L'équipe de Suisse est menée par la Russie en finale de la Billie Jean King Cup à Prague. Jil Teichmann (WTA 39) s'est inclinée 6-2 6-4 devant Daria Kasatkina (WTA 28) dans le premier simple.

Belinda Bencic (WTA 17) n'a donc pas le droit à l'erreur à l'heure d'affronter Liudmila Samsonova (WTA 40), laquelle remplace une Anastasia Pavlyuchenkova (WTA 12) annoncée blessée au genou gauche. Elle s'était déjà retrouvée dans cette situation jeudi face à la République tchèque, et n'avait pas failli.

Victorieuse de ses trois simples cette semaine dans la capitale tchèque, Belinda Bencic a tout à redouter de son duel avec Liudmila Samsonova. La St-Galloise a perdu ses deux précédents affrontements avec la Russe de 22 ans, et les deux se sont déroulés cette année: en finale à Berlin puis en quart de finale au Luxembourg.

Jil Teichmann trop tendue

Jil Teichmann a pour sa part manqué son affaire dans le match d'ouverture, subissant sa première défaite dans une compétition où elle avait gagné ses sept précédents matches. Extrêmement tendue en début de partie, la gauchère a accumulé les fautes directes pour se retrouver menée 5-0 après 20'.
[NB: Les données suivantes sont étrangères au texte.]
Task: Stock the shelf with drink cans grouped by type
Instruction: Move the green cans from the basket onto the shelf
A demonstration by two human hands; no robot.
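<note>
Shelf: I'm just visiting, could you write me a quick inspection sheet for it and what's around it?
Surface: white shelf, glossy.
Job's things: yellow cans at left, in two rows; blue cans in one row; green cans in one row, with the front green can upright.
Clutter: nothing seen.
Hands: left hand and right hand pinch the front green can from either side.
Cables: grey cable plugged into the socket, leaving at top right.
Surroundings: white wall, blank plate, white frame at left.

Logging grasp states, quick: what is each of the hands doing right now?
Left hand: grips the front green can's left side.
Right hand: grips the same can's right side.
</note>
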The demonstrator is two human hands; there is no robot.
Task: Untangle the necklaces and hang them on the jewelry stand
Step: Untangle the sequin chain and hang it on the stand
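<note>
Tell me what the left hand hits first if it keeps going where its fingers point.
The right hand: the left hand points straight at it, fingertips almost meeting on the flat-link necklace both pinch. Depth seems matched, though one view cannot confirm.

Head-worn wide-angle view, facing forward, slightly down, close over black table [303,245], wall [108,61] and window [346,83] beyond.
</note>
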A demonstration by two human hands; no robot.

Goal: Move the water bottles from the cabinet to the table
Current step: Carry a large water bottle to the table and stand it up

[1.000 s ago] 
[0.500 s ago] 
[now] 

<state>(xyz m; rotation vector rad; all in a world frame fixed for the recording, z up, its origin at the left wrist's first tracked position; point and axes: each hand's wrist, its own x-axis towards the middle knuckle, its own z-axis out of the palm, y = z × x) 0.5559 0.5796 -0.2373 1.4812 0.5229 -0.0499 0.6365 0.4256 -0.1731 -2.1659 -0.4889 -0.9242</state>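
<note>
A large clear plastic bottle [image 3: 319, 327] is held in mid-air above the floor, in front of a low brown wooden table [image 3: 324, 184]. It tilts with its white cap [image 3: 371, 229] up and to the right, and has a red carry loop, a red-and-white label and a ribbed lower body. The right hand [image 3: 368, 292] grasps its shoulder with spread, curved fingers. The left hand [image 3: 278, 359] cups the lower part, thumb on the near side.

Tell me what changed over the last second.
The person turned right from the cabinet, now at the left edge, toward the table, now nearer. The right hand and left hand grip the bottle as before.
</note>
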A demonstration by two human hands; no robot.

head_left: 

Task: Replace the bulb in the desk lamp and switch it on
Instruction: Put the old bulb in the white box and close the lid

Trop impatiente à l'échange, gênée par le lift bondissant d'une Daria Kasatkina particulièrement régulière (13 fautes directes pour la Russe), Jil Teichmann s'est ensuite relâchée quelque peu. Elle a signé son premier break pour stopper l'hémorragie, et a offert une plus nette résistance dans la deuxième manche.

Mais Daria Kasatkina, qui avait atteint la 10e place mondiale en octobre 2018, n'a pas laissé passer sa chance. La Russe a conclu cette partie sur sa première balle de match, sur son engagement, en profitant de la 31e faute directe de Jil Teichmann. "J'ai mieux su gérer mes nerfs", a lâché Daria Kasatkina.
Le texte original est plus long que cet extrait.